LICENCIEMENTS par Michel Pourcelot

© Raimond Spekking / CC BY-SA 4.0 (via Wikimedia Commons)

Aussi facilement qu’un gamer à l’âme de trader, Activision Blizzard, géant du jeu vidéo, a décidé, malgré des résultats records de liquider près de 10% de ses salariés, dont 134 postes en France. Des licenciements boursiers et une délocalisation dissimulée accusent des syndicats.
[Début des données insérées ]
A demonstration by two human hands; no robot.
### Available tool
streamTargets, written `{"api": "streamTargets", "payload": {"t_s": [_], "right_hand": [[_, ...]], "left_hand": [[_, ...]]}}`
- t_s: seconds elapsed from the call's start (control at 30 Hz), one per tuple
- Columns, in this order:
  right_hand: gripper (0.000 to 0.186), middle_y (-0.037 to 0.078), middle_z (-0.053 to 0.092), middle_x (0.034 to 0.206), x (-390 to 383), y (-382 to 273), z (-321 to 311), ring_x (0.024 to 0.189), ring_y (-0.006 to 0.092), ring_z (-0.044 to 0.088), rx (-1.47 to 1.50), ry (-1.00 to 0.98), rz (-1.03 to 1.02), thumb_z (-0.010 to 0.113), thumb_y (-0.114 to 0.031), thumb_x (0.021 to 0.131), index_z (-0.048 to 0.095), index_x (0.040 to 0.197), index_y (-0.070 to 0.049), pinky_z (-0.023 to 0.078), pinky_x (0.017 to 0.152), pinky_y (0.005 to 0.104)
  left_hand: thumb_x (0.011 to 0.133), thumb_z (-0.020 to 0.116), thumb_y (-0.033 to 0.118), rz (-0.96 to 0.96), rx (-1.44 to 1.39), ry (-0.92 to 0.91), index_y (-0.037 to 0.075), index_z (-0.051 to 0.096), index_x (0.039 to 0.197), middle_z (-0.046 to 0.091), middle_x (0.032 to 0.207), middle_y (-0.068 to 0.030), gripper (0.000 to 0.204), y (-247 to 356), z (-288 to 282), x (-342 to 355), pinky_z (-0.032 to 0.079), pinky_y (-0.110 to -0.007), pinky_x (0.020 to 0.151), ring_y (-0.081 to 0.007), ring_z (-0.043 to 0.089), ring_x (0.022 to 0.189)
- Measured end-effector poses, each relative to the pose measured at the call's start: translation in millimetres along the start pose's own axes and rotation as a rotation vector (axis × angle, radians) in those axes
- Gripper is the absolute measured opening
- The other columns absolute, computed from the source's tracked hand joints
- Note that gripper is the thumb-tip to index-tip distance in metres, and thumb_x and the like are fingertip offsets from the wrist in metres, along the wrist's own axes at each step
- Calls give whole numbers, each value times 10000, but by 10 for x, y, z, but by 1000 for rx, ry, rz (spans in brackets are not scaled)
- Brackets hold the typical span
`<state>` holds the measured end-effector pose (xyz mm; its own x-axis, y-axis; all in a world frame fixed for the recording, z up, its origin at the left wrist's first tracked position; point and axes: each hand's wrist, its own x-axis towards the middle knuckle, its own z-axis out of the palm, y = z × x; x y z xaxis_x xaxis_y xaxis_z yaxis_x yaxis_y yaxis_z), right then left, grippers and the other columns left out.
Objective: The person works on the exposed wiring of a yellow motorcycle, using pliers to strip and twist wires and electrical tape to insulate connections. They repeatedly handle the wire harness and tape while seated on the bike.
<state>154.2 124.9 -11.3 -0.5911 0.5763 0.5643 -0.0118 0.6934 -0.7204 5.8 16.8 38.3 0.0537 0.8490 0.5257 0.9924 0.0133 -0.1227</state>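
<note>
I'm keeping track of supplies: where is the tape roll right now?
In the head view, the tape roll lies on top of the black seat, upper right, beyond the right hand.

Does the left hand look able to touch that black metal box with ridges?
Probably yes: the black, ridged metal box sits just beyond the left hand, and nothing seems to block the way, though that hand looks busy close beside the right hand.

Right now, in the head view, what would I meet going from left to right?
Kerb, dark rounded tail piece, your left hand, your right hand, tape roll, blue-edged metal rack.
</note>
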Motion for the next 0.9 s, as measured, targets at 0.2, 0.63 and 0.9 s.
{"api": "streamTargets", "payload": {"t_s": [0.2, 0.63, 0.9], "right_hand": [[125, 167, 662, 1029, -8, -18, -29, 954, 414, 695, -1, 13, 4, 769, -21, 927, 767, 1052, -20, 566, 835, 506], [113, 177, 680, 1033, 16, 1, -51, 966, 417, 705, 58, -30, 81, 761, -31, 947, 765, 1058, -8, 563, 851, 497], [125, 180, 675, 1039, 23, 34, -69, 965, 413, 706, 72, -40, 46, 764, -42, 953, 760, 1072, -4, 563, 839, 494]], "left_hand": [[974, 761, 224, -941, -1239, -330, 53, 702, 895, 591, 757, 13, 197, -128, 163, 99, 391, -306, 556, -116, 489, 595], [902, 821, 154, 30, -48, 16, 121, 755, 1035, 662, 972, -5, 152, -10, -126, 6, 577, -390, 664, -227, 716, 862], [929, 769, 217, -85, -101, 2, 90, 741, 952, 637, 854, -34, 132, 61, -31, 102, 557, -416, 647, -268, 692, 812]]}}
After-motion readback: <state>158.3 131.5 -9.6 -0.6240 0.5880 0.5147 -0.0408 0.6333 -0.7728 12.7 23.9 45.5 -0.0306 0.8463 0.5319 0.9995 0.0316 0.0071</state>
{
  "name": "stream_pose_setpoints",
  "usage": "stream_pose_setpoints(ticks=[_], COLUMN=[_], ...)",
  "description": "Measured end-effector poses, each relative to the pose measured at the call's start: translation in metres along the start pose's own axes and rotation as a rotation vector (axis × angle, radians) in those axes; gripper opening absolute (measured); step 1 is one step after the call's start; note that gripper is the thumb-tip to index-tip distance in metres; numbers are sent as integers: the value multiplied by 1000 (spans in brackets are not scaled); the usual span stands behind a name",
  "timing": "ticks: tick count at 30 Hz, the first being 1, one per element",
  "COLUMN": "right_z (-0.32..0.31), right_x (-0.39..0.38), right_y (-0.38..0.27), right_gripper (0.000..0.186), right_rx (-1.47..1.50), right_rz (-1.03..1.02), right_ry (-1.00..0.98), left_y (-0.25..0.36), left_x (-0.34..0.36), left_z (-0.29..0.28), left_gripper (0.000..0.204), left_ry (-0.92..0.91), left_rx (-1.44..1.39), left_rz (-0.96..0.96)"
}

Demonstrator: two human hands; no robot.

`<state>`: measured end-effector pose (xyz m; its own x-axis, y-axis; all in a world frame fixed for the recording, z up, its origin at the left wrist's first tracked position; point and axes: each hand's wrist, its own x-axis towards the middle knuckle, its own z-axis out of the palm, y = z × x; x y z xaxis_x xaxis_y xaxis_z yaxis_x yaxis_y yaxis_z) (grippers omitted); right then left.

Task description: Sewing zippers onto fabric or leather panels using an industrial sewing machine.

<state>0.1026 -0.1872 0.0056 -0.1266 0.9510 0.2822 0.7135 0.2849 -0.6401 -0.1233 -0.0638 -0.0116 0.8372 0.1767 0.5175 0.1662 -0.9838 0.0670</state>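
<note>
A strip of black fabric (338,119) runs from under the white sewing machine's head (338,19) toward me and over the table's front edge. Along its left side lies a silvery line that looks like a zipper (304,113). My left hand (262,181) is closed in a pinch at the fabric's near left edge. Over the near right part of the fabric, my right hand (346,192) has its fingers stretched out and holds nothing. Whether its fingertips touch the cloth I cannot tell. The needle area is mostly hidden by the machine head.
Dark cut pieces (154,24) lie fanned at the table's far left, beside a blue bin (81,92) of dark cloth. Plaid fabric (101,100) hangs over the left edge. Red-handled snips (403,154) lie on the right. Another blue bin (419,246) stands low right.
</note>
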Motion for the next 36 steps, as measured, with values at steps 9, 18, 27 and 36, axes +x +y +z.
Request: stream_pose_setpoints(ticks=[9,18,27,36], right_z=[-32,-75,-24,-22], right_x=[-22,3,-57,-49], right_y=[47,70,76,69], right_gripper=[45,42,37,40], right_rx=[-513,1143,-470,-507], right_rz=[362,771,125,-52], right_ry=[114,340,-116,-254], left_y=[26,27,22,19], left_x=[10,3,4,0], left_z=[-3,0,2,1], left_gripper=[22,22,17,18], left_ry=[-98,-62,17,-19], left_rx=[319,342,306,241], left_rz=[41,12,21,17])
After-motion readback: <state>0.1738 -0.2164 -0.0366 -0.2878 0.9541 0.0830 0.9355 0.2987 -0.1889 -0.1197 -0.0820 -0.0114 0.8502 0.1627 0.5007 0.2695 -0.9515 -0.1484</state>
Affichant des résultats records et un salaire de P-DG en hausse, la société de jeux vidéo américaine Activision Blizzard (CandyCrush, Call of Duty, Warcraft, etc.) a argué d’une année 2019 potentiellement difficile pour annoncer un plan de restructuration mondial de grande ampleur en février dernier. Sa filiale française, située à Versailles et siège européen, devrait perdre 134 postes sur 450, notamment dans les domaines des relations publiques et du marketing, particulièrement visés par ce vaste plan.

Dure réalité

Certains des postes français devraient être recréés en Irlande (186 postes disponibles à Cork au 24 juillet contre 1, de DRH, à Versailles…), selon plusieurs syndicats français. Ces derniers ont aussi déploré un plan social « au rabais », annoncé le 20 juin dernier, alors même que Blizzard se targue d’un « record de revenus net » se chiffrant en milliards de dollars pour 2018 (1,6 milliard d’euros). Le président de Blizzard a, quant à lui, déclaré que « l’envergure des équipes dans certaines branches est hors proportion par rapport à notre planning de sortie actuel. Ce que veut dire que nous devons réduire certaines zones de notre organisation. ». En à peine plus clair, les salariés sont la variable d’ajustement pour encore plus de bénéfices. Les marchands de virtuels sont bien réels.